A lo que el autor añade: “Una diplomacia eficaz requiere metas claras y precisas, en adición al hábil manejo de los medios modernos de comunicación y una adecuada percepción del contexto internacional actual. En función de que la proyección internacional de un país suele corresponder a la calidad de su diplomacia, el fortalecimiento y profesionalización de los cuadros del servicio exterior (y de la Cancillería) son asuntos de interés nacional”.
En ese contexto merece recordarse que la responsabilidad que asume el diplomático de hoy como representante del Estado exige la fiel observancia de principios, normas y procedimientos que dan la consistencia debida y la respetabilidad requerida a las acciones (gestiones y negociaciones) inherentes a sus funciones, a partir de las cuales se superarán diferencias, se consolidarán afinidades, se fomentará la cooperación, y asimismo se canalizará la inversión extranjera hacia su país, se promoverá el comercio, el turismo y las diversas acciones de intercambio.
De igual forma se difundirán los valores, el arte y la cultura nacionales y, sobre todo, se desarrollarán apropiadamente relaciones amistosas, en el marco del derecho diplomático, de forma tal que no interfieran en la necesaria firmeza en la defensa de los intereses fundamentales de la propia nación. Naturalmente, en este ejercicio debe tenerse siempre presente la ineludible responsabilidad de salvaguardar, proteger, y promover la digna imagen, el prestigio y los intereses del país que se representa.
Es evidente que hoy se trabaja en un nuevo escenario que reclama una visión multidisciplinaria frente a los desafíos contemporáneos, donde los problemas de coordinación y estrategia exigen más que nunca, una diplomacia sustentada en consensos internos, partiendo naturalmente, de una clara visión del contexto internacional actual.
De igual manera, las tareas de seguimiento y coordinación institucional presionan sin cesar las agendas de las Embajadas, debido a la complejidad e importancia que han ido adquiriendo las acciones diplomáticas, incluyendo las funciones habituales de la Misión, tales como: La representación, la negociación, la observación e información, y la protección de los intereses y los nacionales del país en el exterior. Debido a interpretaciones contrapuestas a la esencia misma de la función diplomática, conviene insistir en lo determinante que resulta ser para la consecución de los objetivos de la política exterior del Estado, el fiel compromiso de su representante en el exterior con los intereses del propio Estado.
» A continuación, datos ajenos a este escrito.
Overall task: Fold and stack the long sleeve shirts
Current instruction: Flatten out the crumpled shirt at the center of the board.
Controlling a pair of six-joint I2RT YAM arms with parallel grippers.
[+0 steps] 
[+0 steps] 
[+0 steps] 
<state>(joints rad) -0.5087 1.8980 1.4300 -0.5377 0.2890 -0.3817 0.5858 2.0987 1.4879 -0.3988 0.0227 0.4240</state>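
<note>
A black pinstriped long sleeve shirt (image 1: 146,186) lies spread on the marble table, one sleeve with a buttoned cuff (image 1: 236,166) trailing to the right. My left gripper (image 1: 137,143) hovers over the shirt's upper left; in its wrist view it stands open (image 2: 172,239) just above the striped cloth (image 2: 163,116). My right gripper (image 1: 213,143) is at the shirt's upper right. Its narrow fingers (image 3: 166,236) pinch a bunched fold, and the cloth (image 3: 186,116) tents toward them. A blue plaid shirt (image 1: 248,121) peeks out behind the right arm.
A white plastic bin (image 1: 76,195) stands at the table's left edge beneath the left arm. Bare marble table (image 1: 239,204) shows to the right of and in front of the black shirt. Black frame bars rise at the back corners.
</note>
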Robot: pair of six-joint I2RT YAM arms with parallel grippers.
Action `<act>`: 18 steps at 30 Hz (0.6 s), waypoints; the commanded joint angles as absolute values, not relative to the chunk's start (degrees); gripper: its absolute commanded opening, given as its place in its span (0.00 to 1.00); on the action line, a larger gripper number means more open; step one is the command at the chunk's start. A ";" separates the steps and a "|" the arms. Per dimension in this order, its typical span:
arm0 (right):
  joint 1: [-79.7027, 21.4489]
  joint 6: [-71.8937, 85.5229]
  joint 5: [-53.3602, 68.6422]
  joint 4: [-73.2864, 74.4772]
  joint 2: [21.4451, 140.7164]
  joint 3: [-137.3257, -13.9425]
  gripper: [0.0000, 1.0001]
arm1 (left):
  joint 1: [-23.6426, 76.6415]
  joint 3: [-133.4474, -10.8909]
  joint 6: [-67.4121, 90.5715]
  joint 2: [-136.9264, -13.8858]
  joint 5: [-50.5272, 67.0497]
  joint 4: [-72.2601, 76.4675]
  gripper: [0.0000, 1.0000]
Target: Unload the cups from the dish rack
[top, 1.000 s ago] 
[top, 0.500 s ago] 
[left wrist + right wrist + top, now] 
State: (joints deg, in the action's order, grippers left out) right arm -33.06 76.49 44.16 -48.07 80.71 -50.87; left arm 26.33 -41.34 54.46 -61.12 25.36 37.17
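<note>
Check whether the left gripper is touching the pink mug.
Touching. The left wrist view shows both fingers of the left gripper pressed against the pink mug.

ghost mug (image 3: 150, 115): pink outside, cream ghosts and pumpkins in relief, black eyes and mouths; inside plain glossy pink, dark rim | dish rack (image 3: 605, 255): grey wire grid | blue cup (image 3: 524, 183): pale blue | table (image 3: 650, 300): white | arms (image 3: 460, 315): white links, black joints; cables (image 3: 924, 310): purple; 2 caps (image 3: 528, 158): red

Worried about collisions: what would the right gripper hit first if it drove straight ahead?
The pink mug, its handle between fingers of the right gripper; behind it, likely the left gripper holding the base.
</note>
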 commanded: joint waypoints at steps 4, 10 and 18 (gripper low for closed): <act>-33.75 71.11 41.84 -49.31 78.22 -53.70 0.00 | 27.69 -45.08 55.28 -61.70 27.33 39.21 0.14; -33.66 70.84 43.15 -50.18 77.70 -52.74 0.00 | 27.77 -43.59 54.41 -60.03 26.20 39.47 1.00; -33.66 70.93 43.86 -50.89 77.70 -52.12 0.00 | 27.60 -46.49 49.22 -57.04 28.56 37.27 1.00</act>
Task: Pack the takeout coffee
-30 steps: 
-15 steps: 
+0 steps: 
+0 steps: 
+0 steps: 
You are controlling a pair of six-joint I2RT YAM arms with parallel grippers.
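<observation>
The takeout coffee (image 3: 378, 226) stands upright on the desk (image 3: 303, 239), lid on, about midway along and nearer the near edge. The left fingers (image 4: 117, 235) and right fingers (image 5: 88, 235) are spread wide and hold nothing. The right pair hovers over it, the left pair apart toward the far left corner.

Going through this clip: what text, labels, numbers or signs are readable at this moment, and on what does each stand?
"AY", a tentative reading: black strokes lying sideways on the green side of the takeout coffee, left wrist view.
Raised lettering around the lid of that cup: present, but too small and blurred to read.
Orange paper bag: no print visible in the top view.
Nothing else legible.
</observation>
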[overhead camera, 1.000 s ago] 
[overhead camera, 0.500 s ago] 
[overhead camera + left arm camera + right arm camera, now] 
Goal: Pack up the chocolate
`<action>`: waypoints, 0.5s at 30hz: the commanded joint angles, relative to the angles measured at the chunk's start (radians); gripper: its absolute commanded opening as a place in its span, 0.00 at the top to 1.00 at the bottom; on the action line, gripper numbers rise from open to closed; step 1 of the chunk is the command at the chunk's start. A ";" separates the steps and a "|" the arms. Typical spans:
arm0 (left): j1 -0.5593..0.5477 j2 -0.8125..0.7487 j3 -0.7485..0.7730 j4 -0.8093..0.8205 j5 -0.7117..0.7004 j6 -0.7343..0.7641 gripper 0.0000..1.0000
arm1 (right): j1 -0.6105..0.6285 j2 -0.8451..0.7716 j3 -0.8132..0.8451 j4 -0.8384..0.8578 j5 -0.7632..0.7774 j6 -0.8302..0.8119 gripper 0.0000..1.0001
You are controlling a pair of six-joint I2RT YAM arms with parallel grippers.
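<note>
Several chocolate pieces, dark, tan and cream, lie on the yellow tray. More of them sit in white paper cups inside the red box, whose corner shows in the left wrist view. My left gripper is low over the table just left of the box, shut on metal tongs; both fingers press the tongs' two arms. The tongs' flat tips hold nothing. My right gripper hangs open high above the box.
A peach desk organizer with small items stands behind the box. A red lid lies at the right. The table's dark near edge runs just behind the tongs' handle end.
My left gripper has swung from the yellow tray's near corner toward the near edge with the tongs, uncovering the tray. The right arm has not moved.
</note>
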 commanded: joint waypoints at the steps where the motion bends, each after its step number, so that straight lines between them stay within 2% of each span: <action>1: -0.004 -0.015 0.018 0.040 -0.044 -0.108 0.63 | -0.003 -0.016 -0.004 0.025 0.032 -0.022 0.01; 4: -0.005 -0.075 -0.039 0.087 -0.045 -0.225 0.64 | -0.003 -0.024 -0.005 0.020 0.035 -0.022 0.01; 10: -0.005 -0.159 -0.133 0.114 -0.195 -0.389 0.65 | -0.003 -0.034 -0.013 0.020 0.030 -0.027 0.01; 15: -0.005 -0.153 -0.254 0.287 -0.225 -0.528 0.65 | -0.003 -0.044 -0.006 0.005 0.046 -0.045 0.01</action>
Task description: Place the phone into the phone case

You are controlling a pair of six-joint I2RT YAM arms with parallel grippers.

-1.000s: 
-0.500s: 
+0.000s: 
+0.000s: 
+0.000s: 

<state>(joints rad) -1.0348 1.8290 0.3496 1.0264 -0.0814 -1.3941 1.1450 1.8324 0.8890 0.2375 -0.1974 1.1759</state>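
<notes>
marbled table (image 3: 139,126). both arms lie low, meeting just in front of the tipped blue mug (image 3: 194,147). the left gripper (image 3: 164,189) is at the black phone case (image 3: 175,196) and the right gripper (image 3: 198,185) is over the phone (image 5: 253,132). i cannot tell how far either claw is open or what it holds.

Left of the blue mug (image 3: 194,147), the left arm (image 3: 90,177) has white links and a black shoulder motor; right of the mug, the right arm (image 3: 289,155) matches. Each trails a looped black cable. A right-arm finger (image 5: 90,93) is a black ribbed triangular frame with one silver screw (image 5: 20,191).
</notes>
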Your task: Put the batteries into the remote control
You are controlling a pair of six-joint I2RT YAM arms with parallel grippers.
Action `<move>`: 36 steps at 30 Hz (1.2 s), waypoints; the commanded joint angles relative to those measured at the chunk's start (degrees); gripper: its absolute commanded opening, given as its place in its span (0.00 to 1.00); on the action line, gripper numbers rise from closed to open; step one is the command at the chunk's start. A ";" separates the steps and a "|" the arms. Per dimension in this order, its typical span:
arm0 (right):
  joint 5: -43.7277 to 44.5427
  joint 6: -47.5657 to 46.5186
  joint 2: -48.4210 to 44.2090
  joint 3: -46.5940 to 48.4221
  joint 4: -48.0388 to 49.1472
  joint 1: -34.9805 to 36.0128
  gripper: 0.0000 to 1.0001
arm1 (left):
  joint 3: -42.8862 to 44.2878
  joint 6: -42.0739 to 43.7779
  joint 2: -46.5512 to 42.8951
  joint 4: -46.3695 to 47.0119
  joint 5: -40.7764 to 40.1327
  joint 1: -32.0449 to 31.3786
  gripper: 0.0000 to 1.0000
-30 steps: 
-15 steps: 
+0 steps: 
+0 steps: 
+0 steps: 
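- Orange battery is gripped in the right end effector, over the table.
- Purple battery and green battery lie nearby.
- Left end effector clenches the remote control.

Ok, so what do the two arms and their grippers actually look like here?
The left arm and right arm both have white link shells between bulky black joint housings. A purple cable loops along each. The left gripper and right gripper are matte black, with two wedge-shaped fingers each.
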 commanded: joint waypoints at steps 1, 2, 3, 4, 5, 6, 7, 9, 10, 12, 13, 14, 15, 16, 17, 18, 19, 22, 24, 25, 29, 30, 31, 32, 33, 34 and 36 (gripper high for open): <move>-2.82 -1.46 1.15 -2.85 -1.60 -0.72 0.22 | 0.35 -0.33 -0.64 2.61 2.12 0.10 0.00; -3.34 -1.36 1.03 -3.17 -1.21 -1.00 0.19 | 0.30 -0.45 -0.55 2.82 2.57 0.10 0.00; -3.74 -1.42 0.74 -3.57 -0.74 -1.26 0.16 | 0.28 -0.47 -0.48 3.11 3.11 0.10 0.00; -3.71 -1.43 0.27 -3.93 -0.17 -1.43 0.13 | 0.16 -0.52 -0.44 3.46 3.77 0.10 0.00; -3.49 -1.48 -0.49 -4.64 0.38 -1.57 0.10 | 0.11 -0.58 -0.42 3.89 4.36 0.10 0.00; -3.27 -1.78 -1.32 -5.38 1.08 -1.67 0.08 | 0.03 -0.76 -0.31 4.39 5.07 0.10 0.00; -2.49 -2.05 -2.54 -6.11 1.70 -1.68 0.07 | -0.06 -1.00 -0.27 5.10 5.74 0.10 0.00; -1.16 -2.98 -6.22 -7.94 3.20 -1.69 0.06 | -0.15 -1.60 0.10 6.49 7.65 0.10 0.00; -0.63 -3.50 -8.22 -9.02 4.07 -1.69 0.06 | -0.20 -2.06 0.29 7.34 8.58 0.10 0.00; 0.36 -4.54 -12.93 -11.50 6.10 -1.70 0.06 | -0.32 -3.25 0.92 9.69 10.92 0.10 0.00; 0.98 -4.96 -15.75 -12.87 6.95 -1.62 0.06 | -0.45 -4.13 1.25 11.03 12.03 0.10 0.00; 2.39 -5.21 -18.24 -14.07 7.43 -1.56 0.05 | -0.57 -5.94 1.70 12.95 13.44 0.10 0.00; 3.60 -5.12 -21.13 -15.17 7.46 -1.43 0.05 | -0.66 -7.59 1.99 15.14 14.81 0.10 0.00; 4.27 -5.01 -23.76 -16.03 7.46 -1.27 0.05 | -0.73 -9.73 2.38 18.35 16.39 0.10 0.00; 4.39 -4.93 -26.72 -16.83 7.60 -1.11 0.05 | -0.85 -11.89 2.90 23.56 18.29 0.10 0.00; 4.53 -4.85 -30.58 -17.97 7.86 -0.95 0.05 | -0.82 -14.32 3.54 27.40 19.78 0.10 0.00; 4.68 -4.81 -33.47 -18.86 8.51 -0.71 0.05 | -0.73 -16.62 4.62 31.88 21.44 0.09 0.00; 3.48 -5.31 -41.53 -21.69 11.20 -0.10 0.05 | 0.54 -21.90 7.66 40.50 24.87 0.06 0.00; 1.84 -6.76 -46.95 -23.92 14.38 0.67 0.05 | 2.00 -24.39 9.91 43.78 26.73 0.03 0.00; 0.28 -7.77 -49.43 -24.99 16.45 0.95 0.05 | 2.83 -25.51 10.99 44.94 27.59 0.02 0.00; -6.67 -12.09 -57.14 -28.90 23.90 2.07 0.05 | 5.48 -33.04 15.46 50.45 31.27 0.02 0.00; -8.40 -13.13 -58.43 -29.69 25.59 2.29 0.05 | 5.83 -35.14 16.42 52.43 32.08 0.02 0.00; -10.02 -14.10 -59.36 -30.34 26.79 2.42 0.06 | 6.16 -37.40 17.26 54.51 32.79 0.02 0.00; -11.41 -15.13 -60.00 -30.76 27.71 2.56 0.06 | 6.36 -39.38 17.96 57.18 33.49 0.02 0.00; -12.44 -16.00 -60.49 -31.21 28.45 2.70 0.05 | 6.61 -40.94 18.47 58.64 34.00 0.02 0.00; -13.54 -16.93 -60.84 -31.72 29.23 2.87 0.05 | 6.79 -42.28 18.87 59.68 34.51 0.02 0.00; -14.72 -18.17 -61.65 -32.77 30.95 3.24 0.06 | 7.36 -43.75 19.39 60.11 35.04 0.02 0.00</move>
La existencia de “vínculos de dependencia” del enviado con el Estado en que ejercerá sus responsabilidades, por los conflictos de intereses que implica, entre otras obvias razones, podría traer al país acreditante perjuicios de imprevisibles consecuencias. No es casual que notables tratadistas, preceptos convencionales y legislaciones internas de los Estados coincidan, en esencia, al consignar este requerimiento, en adición, evidentemente, a la recomendación de que el designado como diplomático deba contar con las cualificaciones correspondientes para el eficiente desempeño de su esencial labor.
En igual sentido, es oportuno recordar que el diplomático de hoy, en función de la digna representación de su país, debe ganarse apropiadamente “la reputación de honestidad, de persona de bien y de lealtad al propio Estado”, -afirma A. Pasantes García- como carta de recomendación para ser creído en lo que afirma, y ser respetado y considerado, lo cual suele resultar indispensable para el eficaz ejercicio de sus fundamentales responsabilidades.

 



El Autor es Premio Nacional de Didáctica, Diplomático de Carrera y Actual Embajador en Brasil.